On the other hand, to validate the designed model, we performed numerical analysis of the parameters of the lower limit of the renewable resource, the cost of each unit of the renewable resource, and the cost of each unit of the nonrenewable resource and investigated the model behavior and amount of change in objective function using the genetic metaheuristic approach. It was inferred that with increasing all three mentioned parameters, the value of the objective function had an ascending trend. On the other hand, the amount of optimality of the target function was also analyzed by increasing the number of iterations of the genetic algorithm. It was observed that by increasing the number of iterations of the genetic algorithm, the value of the objective function becomes more optimal.

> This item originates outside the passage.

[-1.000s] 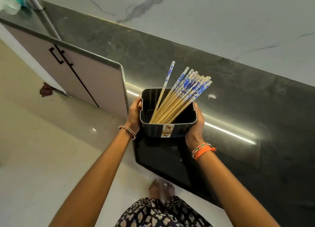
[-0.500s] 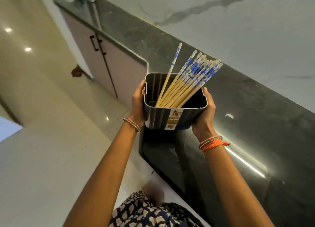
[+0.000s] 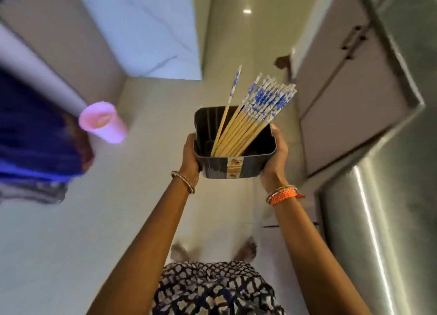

For future research in resource-constrained project scheduling, uncertain data in the problem can be used, and some parameters can be considered uncertain. Robust optimization, fuzzy planning, or probabilistic planning can also control uncertainty. In this way, the values of the objective function in certain and uncertain modes can be compared. Furthermore, more powerful metaheuristic algorithms such as gray wolf optimization or particle swarm optimization can be used in a resource-constrained project scheduling problem. The performance of different methods can be compared.

#### Data Availability

The data that support the findings of this study are available from the corresponding author upon reasonable request.

#### Conflicts of Interest

The authors declare that they have no conflicts of interest.